Lumbar Spine Anatomy - Spine (2024)

  • Alignment

    • Sagittal plane

      • lumbar lordosis

        • average of 60 degrees

          • normal range is 20 to 80 degrees

        • apex of lordosis at L3

        • disc spaces responsible for most of lordosis

  • Lumbar Osteology

    • Lumbar spine has the largest vertebrae bodies in the axial spine

    • Components of vertebral bodies

      • anterior vertebral body

      • posterior arch

        • formed by

          • pedicles

            • pedicles project posteriorly from posterolateral corners of vertebral bodies

          • lamina

            • lamina project posteromedially from pedicles, join in the midline

      • spinous process

      • transverse process

      • mammillary processes

        • separate ossification centers

        • project posteriorly from superior articular facet

      • pars interarticularis

        • mass of bone between superior and inferior articular facets

        • site of spondylolysis

    • Articulations

      • intervertebral disc

        • act as an articulation above and below

      • facet joint (zygapophyseal joint)
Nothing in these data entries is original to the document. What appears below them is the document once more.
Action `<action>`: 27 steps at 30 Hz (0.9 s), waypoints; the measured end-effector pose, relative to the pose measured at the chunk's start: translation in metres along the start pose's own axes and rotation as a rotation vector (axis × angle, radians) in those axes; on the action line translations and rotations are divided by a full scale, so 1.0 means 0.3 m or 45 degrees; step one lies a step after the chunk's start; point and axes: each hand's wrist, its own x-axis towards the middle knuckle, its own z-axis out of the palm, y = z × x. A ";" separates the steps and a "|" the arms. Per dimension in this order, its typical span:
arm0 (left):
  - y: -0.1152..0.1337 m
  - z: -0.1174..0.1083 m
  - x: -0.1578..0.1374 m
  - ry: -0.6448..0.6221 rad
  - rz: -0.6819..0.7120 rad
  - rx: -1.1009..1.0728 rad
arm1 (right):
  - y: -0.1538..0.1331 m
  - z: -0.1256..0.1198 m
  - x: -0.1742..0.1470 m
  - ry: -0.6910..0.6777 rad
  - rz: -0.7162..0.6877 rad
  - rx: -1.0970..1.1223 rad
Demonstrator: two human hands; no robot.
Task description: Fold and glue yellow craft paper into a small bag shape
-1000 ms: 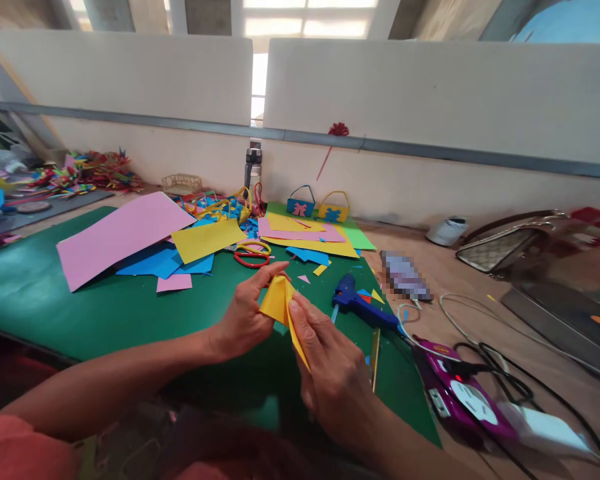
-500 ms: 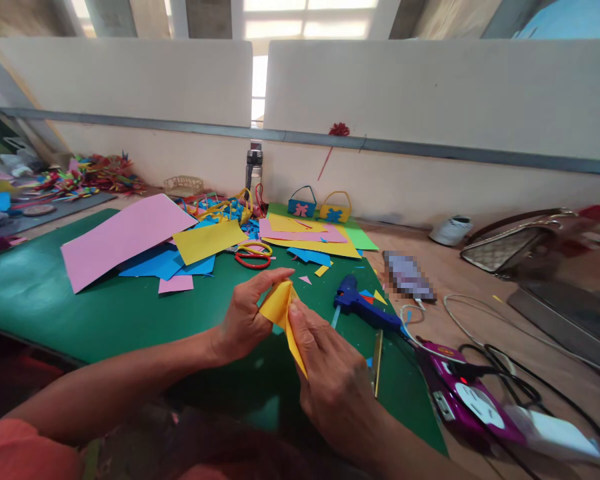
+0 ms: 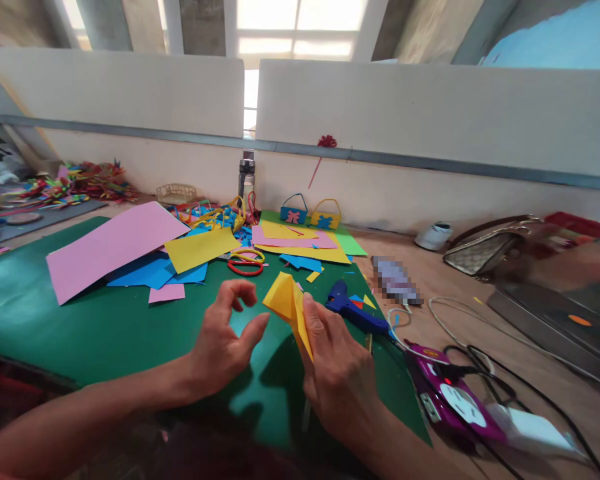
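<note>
A folded piece of yellow paper is gripped between the thumb and fingers of my right hand, over the green mat. To its left, my left hand holds nothing; its thumb and curled fingers are apart, with a gap between them and the paper. Just beyond my right hand lies a blue glue gun. Scissors with red and yellow handles rest on the mat past my left hand.
Pink sheets, a yellow sheet and blue sheets lie at the left. Two small paper bags, one blue and one yellow, stand at the back. A purple power strip with cables and a phone are at the right.
My left hand has let go of the yellow paper and drawn back to the left, its fingers parting. My right hand still grips the paper. The view has shifted slightly.
</note>
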 end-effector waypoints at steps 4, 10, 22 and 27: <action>0.025 0.005 -0.031 -0.345 -0.488 -0.363 | -0.002 0.001 0.001 -0.025 0.009 -0.045; 0.017 0.075 -0.088 -0.351 -0.983 -0.836 | -0.004 0.002 0.007 0.008 0.056 -0.063; 0.032 0.126 -0.058 -0.007 -0.692 -0.859 | -0.026 -0.004 0.009 0.006 -0.012 -0.110; 0.023 0.121 -0.061 0.006 -0.653 -0.719 | -0.042 0.002 0.007 0.025 -0.054 -0.219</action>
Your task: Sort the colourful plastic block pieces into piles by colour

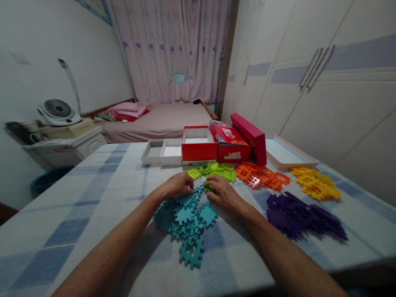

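Between my forearms lies a heap of teal interlocking plastic tiles (185,216), square with notched edges. My left hand (179,185) is at the heap's far edge, its fingers bent down and together by a raised teal tile; what they hold, if anything, is hidden. Opposite it, my right hand (224,193) curls its fingers and thumb around a lime green interlocking tile (210,188), partly covered by the fingers. Just beyond both hands spreads a pile of lime green tiles (218,170).
Orange tiles (261,176), yellow tiles (317,183) and purple tiles (300,216) lie in piles to the right. Behind stand a white divided tray (161,161), an open red box (199,152), a printed red box (232,152), a leaning pink-red lid (252,138) and a shallow tray (301,165).
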The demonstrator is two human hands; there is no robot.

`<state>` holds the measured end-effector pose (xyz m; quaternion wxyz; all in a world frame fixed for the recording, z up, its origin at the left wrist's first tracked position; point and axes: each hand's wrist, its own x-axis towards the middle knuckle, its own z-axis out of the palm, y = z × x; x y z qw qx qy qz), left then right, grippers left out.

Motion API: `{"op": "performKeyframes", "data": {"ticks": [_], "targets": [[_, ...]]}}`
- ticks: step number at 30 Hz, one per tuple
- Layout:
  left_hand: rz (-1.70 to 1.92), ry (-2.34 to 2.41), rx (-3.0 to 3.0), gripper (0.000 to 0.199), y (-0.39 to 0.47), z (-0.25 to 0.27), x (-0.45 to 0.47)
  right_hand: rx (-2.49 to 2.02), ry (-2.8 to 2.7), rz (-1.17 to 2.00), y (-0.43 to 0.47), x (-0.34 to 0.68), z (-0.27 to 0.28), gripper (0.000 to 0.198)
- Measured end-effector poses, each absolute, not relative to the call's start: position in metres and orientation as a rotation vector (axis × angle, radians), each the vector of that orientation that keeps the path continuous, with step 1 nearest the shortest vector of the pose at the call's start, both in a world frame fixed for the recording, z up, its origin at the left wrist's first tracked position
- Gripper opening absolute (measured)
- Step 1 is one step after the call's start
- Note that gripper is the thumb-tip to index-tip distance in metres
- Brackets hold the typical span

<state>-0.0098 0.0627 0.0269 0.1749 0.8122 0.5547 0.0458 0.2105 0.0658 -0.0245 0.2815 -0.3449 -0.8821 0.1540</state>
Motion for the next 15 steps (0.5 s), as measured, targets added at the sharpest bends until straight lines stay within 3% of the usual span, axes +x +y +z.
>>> {"op": "performKeyframes", "data": {"ticks": [3, 9, 15], "targets": [[0.222, 1.595, 2.252, 0.016, 0.061, 0.028, -0.014, -0.913, -2.340, 0.427, 0.066, 0.210, -0.026, 0.026], [0.477, 1.957, 2.093, 0.033, 0.074, 0.013, -0.019, -0.857, -2.192, 0.421, 0.070, 0.208, -0.024, 0.023], [0.591, 1.775, 2.057, 0.043, 0.098, 0.004, -0.007, -0.971, -1.972, 0.262, 0.086, 0.203, -0.023, 0.032]]}}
        • formed by superior and inferior articular processes that project from junction of pedicle and lamina

        • facet orientation

          • facets become more coronal as you move inferior

  • Lumbar Blood Supply

    • Lumbar vertebral bodies supplied by

      • segmental arteries

        • dorsal branches supply blood to the dura & posterior elements

  • Lumbar Neurologic Structures

    • Nerve roots

      • anatomy

        • nerve root exits foramen under same numbered pedicle

          • central herniations affect traversing nerve root

          • far lateral herniations affect exiting nerve root

        • dorsal rami

          • supplies muscles, skin

        • ventral rami

          • supplies anteromedial trunk

      • key difference between cervical and lumbar spine is

        • pedicle/nerve root mismatch

          • cervical spine C6 nerve root travels under C5 pedicle (mismatch)

          • lumbar spine L5 nerve root travels under L5 pedicle (match)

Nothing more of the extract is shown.